Type instability of plus and the like

I’ve come across this particularity in basic functions. I believe this has to do with the flat evaluation of +(a,b,c...) instead of recursion. I would assume that the julia compiler would inline a recursion for a+b+...+z.
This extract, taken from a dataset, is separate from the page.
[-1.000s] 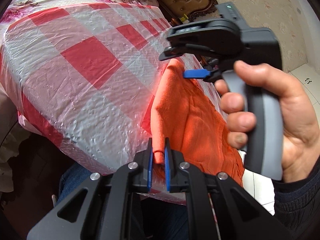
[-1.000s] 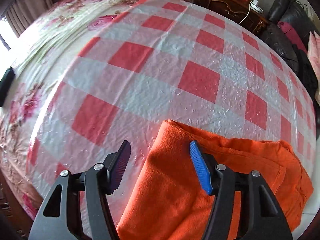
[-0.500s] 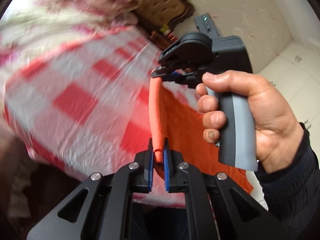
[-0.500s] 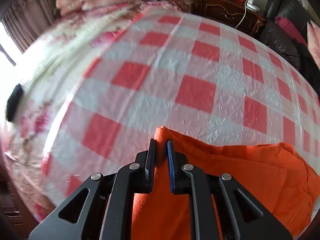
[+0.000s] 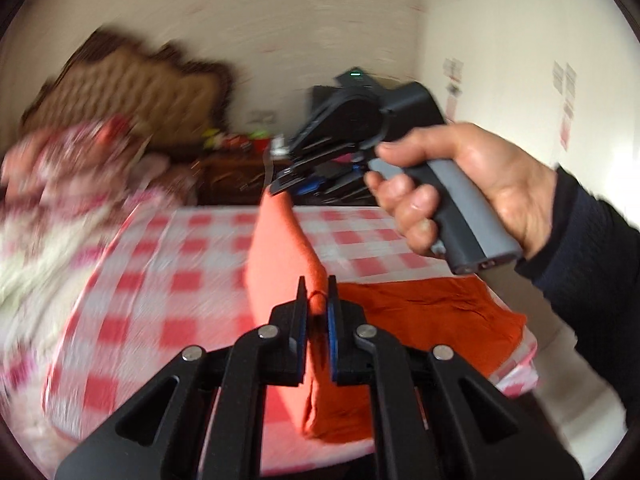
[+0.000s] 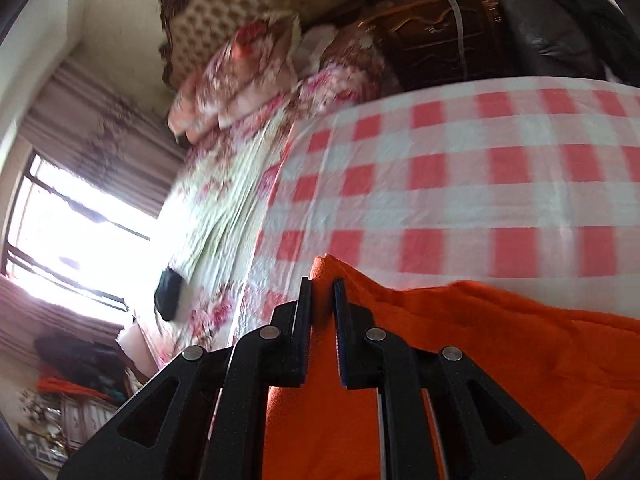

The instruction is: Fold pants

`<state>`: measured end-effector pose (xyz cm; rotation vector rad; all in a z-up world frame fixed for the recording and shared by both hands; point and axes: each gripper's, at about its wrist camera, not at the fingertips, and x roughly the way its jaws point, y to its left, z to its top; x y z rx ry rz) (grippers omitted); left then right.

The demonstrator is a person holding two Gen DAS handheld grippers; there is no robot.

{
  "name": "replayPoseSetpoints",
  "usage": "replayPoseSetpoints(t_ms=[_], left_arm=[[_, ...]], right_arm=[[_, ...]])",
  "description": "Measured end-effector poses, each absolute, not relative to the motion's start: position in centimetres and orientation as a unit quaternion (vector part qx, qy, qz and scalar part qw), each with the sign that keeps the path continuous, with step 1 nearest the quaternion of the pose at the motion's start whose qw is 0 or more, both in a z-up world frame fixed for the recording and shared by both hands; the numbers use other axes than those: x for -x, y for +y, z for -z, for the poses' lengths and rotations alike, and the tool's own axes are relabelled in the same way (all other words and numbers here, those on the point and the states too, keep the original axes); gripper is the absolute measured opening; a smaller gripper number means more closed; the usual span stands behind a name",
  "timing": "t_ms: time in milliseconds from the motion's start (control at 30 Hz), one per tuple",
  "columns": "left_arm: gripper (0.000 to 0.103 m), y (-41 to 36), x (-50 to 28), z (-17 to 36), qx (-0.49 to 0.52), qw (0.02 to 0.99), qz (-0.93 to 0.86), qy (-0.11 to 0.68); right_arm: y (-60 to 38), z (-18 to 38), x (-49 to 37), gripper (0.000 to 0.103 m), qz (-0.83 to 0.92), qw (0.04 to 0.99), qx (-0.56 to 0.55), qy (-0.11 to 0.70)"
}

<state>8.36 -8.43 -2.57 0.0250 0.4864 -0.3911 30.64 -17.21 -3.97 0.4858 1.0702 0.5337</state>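
The orange pants (image 5: 420, 312) lie at the near edge of the bed on the red-and-white checked cover (image 5: 192, 280). My left gripper (image 5: 318, 304) is shut on one edge of the pants and holds it up off the bed. My right gripper (image 6: 322, 292) is shut on another corner of the same edge; it also shows in the left wrist view (image 5: 296, 186), held in a hand, with the orange cloth stretched between the two grippers. The rest of the pants (image 6: 500, 360) hangs and lies below the right gripper.
Floral pillows (image 6: 248, 64) and a tufted headboard (image 6: 248, 4) are at the far end of the bed. A dark wooden nightstand (image 6: 436, 36) with small items stands beside it. A bright window (image 6: 68, 236) is at the left. A dark object (image 6: 168, 294) lies on the floral sheet.
My right gripper closed on the pants edge. Both grippers then lifted that edge up off the bed, and both views swung up toward the headboard and wall.
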Motion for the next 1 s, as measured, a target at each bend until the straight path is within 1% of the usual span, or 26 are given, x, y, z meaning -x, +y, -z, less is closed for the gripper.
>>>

Could someone please elaborate?

function do_plus{T<:Number}(a::T,b::T,c::T,d::T,e::T,f::T,g::T,h::T,i::T,j::T,k::T,l::T,m::T,n::T,o::T,p::T,q::T,r::T,s::T,t::T,u::T,v::T,w::T,x::T,y::T,z::T)
	return a+b+c+d+e+f+g+h+i+j+k+l+m+n+o+p+q+r+s+t+u+v+w+x+y+z
end

function do_plus2{T<:Number}(a::T,b::T,c::T,d::T,e::T,f::T,g::T,h::T,i::T,j::T,k::T,l::T,m::T,n::T,o::T,p::T,q::T,r::T,s::T,t::T,u::T,v::T,w::T,x::T,y::T,z::T)
	return (((((((((((((((((((((((((a+b)+c)+d)+e)+f)+g)+h)+i)+j)+k)+l)+m)+n)+o)+p)+q)+r)+s)+t)+u)+v)+w)+x)+y)+z)
end

function test_plus()
	for i = 1:1_000_000
		do_plus(1,2,3,4,5,6,7,8,9,10,11,12,13,14,15,16,17,18,19,20,21,22,23,24,25,26)
	end
	return nothing
end

function test_plus2()
	for i = 1:1_000_000
		do_plus2(1,2,3,4,5,6,7,8,9,10,11,12,13,14,15,16,17,18,19,20,21,22,23,24,25,26)
	end
	return nothing
end
versioninfo()
# Julia Version 0.5.1
# Commit 6445c82 (2017-03-05 13:25 UTC)
# Platform Info:
#   OS: macOS (x86_64-apple-darwin13.4.0)
#   CPU: Intel(R) Core(TM) i7-4850HQ CPU @ 2.30GHz
#   WORD_SIZE: 64
#   BLAS: libopenblas (USE64BITINT DYNAMIC_ARCH NO_AFFINITY Haswell)
#   LAPACK: libopenblas64_
#   LIBM: libopenlibm
#   LLVM: libLLVM-3.7.1 (ORCJIT, haswell)
test_plus()
test_plus2()

using BenchmarkTools

@benchmark test_plus()
# julia> @benchmark test_plus()
# BenchmarkTools.Trial:
#   memory estimate:  0 bytes
#   allocs estimate:  0
#   --------------
#   minimum time:     71.984 ms (0.00% GC)
#   median time:      73.310 ms (0.00% GC)
#   mean time:        74.043 ms (0.00% GC)
#   maximum time:     83.317 ms (0.00% GC)
#   --------------
#   samples:          68
#   evals/sample:     1


@benchmark test_plus2()
# julia> @benchmark test_plus2()
# BenchmarkTools.Trial:
#   memory estimate:  0 bytes
#   allocs estimate:  0
#   --------------
#   minimum time:     7.079 ms (0.00% GC)
#   median time:      7.252 ms (0.00% GC)
#   mean time:        7.395 ms (0.00% GC)
#   maximum time:     11.419 ms (0.00% GC)
#   --------------
#   samples:          676
#   evals/sample:     1



# Profile.clear()
# @profile test_plus()
# using ProfileView
# ProfileView.view(C=true)

do_plus

do_plus2

Unrelated to your question, but + is a variadic function, so you can do

julia> +(1,2,3,4,5,6,7,8,9,10,11,12,13,14,15,16,17,18,19,20,21,22,23,24,25,26)
351

and is more efficient than your do_plus function.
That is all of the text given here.